Ever run into a situation where you plug your older MicroB or Lightning port phone into a Type-C charger and nothing happens, or slow charging happens?

I was looking through some of the ECNs (Engineering Change Notices, or how the folks behind USB make changes to the specs) in the latest USB document bundle, and I noticed a document named, "USB Type-C ECN BC1.2 Clarification."

In red, there's the new requirement:
"A USB-based charger with a USB Type-C receptacle (Source) which is not capable of data
communication shall advertise Type-C current of at least 1.5A and shall short D+ and D- together
with a resistance less than 200ohms. This will ensure backwards compatibility with legacy sinks which
may use BC1.2 for charger detection."

Why did they make this change?

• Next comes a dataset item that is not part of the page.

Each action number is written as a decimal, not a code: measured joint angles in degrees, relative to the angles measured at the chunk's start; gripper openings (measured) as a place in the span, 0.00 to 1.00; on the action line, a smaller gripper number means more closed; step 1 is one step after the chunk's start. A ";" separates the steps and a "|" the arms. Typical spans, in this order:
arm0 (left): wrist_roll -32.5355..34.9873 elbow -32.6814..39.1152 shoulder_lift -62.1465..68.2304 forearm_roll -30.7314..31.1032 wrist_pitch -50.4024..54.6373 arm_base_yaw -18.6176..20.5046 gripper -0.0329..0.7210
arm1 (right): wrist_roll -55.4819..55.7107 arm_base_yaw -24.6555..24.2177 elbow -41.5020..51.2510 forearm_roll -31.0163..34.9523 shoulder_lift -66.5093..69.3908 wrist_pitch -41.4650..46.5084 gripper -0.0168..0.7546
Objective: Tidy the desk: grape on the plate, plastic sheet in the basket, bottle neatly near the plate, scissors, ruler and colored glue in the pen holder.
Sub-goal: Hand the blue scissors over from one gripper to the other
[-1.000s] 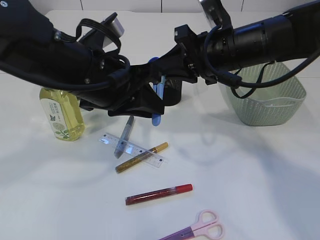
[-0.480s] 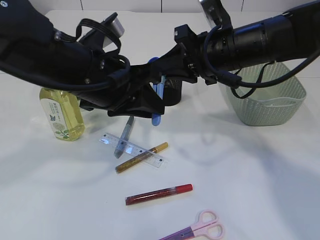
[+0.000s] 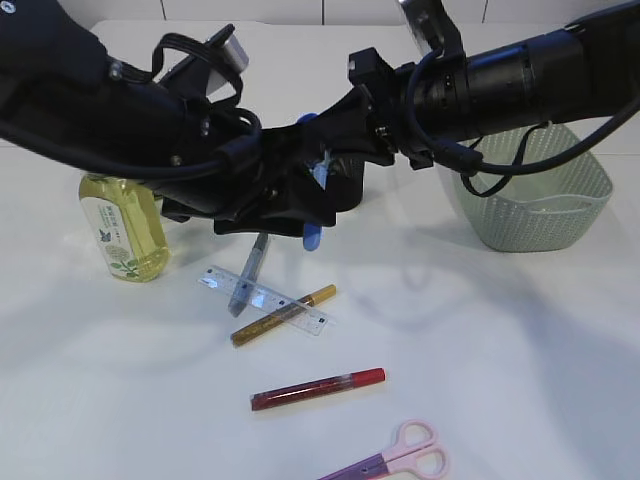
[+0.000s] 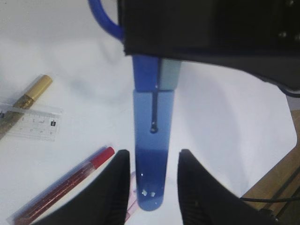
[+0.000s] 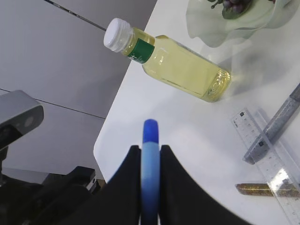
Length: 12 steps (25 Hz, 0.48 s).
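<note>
My right gripper (image 5: 150,148) (image 3: 328,160) is shut on a blue tool (image 5: 150,136) with a loop handle, which looks like capped scissors, and holds it above the table. My left gripper (image 4: 153,155) (image 3: 300,215) is open, with its fingers either side of the tool's tip (image 4: 151,183) and gaps on both sides. Pink scissors (image 3: 400,456) lie at the front. The clear ruler (image 3: 265,300) lies across a gold glue pen (image 3: 285,314) and a grey glue pen (image 3: 250,272). A red glue pen (image 3: 318,388) lies nearer. The yellow bottle (image 3: 125,235) stands at the left.
A green basket (image 3: 540,200) stands at the right under my right arm. The black pen holder (image 3: 348,190) is mostly hidden behind the grippers. A pale green plate (image 5: 220,23) with grapes (image 5: 234,7) sits beyond the bottle in the right wrist view.
My left gripper has edged slightly up and right around the blue tool. The right arm and the things on the table have not moved.
</note>
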 joint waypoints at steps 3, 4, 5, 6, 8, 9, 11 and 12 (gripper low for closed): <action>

Because prior to this requirement, BC 1.2 was completely optional and some dedicated chargers with Type-C receptacles chose to not implement it, instead implementing Apple's 2.4A BrickID, or nothing at all (floating Dp Dn). In some cases, this meant that completely valid cable combinations (using a C-to-Areceptacle adapter + A-to-B or A-to-Lightning, or using a C-to-uB, or a C-to-Lightning) would result in no charging or slow charging.

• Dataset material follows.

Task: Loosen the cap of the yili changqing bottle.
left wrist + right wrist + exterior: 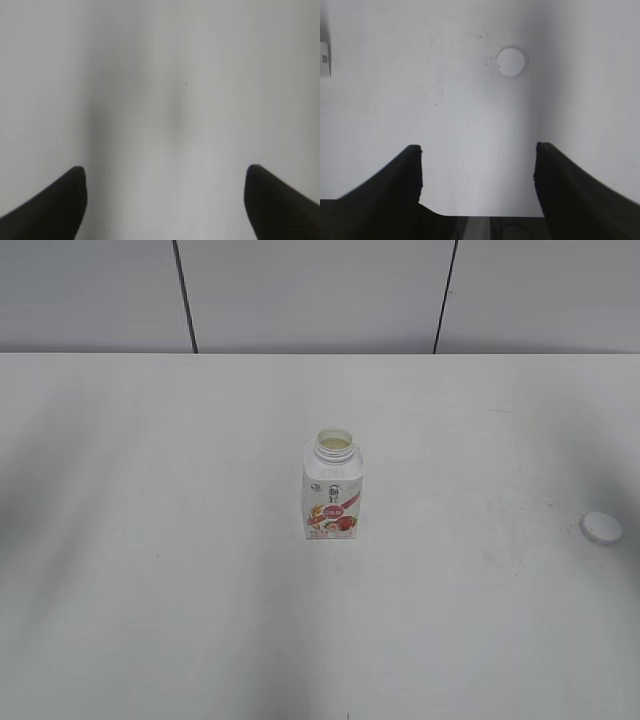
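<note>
Cap (pixel 601 528) is already off, lying on the bench (pixel 150 590) well right of the upright open bottle (pixel 332 490), both jaws spread and empty; if you regrip, that light, squishy bottle tips easily, so take its squarish body low.

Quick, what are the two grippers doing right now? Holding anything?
Left gripper: open, holding nothing, only bare table below it.
Right gripper: open, holding nothing; the cap lies on the table beyond it.
</note>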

Going forward, all new dedicated chargers (those that lack any data functionality) must short Dp and Dn in accordance to BC 1.2 DCP. This will ensure that legacy devices will detect Type-C chargers as DCPs. This will include legacy iPhones and iPads as well.

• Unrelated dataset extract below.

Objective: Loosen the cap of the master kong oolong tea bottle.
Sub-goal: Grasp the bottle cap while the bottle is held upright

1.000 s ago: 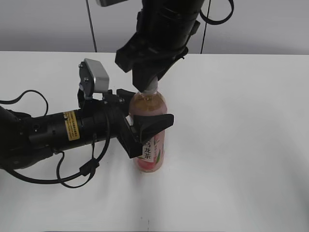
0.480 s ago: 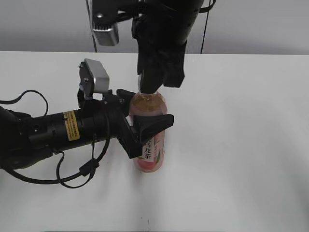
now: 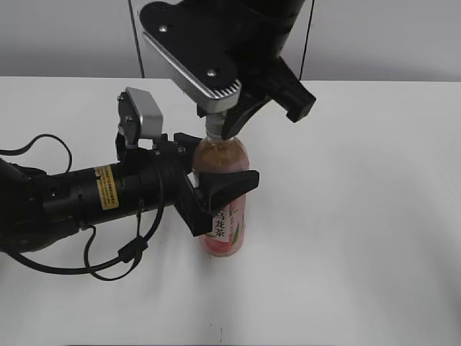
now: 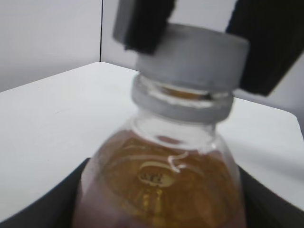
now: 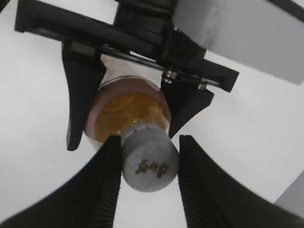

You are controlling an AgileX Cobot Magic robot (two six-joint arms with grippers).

Note: This requirement also means that it's no longer allowed to use Apple's BrickID method on Type-C receptacles anymore to advertise 2.4A on the port. This was covered in an earlier Type-C ECN which forbid all proprietary charging methods on the new Type-C connector, including Apple's. Now, if it's a receptacle dedicated charger, it MUST support BC 1.2 DCP.

This ECN, by the way, has also been rolled into the latest Universal Serial Bus
Type-C Cable and Connector Specification Revision 1.3.

+Nathan K. and +Hanpen for FYI, since they both ran into chargers that don't do this yet (various Anker and other chargers).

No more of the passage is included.